TransWikia.com

PySpark Crossvalidation error

Data Science Asked by Robse on November 13, 2021

I want to do a very simple cross validation using LogisticRegression.
Here is my code:

logreg = LogisticRegression(labelCol = "churn", featuresCol = "features") 

pipeline = Pipeline(stages = [logreg])
paramGrid = ParamGridBuilder().addGrid(logreg.regParam, [.1, .01]).build()

crossval = CrossValidator(
    estimator = pipeline,
    estimatorParamMaps = paramGrid,
    evaluator = BinaryClassificationEvaluator(),
    numFolds = 2)

bestLogReg = crossval.fit(df_train)

When I run this, I get the following error on bestLogReg = crossval.fit(df_train):

IllegalArgumentException: label does not exist. Available: features, churn, CrossValidator_764038c00edc_rand, rawPrediction, probability, prediction

Here is my df_train dataset’s schema:

root
 |-- features: vector (nullable = true)
 |-- churn: integer (nullable = true)

I have fit this to a LogisticRegression before and it predicts fine.

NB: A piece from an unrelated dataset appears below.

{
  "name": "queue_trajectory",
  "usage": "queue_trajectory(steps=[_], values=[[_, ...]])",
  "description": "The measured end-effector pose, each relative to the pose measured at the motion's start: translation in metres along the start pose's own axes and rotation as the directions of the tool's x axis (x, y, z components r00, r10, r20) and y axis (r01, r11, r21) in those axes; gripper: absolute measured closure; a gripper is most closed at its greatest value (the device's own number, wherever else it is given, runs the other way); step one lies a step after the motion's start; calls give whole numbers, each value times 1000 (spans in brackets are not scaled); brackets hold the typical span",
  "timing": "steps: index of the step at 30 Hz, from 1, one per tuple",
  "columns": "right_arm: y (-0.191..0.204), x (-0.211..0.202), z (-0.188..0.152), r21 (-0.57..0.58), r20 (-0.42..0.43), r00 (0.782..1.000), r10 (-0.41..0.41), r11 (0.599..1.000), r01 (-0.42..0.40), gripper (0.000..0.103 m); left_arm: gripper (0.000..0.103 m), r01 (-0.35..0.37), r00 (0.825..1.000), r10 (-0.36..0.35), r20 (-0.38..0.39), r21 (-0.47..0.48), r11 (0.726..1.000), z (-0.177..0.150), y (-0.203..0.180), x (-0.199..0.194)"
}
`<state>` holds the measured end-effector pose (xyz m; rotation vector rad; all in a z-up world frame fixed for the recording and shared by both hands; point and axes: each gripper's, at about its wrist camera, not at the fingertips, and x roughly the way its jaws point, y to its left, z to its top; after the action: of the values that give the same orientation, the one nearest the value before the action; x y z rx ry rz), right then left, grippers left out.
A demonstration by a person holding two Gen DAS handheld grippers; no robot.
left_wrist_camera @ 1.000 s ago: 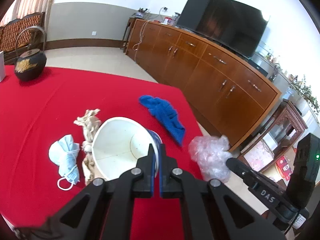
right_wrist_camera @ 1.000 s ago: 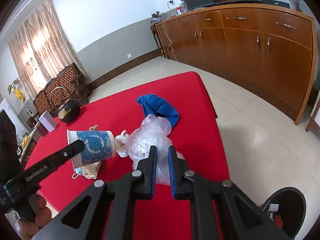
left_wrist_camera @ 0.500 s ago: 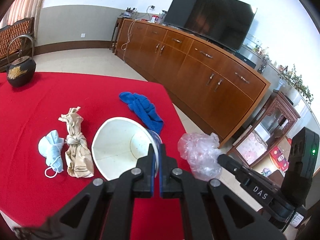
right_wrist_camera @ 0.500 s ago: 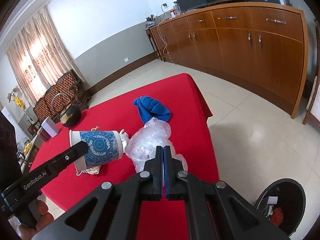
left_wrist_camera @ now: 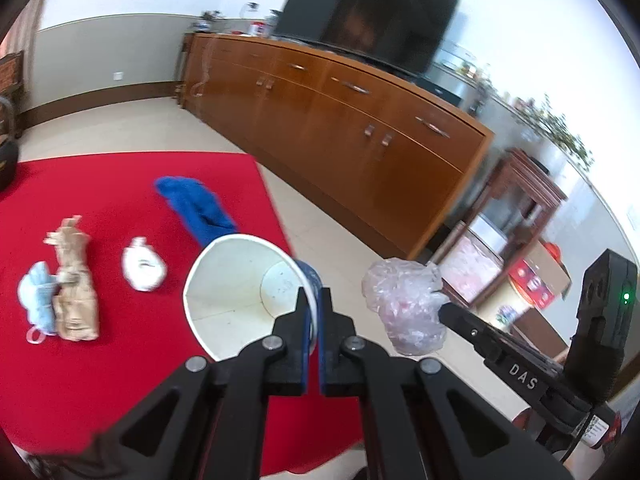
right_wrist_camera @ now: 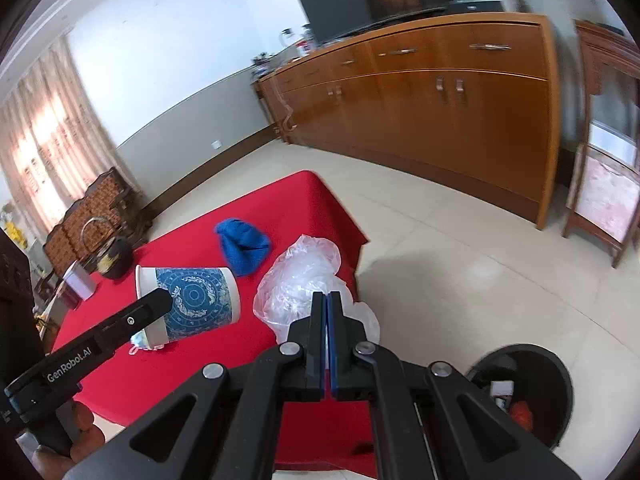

Can you help me figure out what I did wrong?

One Answer

For some reason in cross validation we also need to set the label column of the evaluator (even tho it's already set for the estimator. So all you need to do is change BinaryClassificationEvaluator() into BinaryClassificationEvaluator().setLabelCol("churn") where "churn" is the name of your target variable.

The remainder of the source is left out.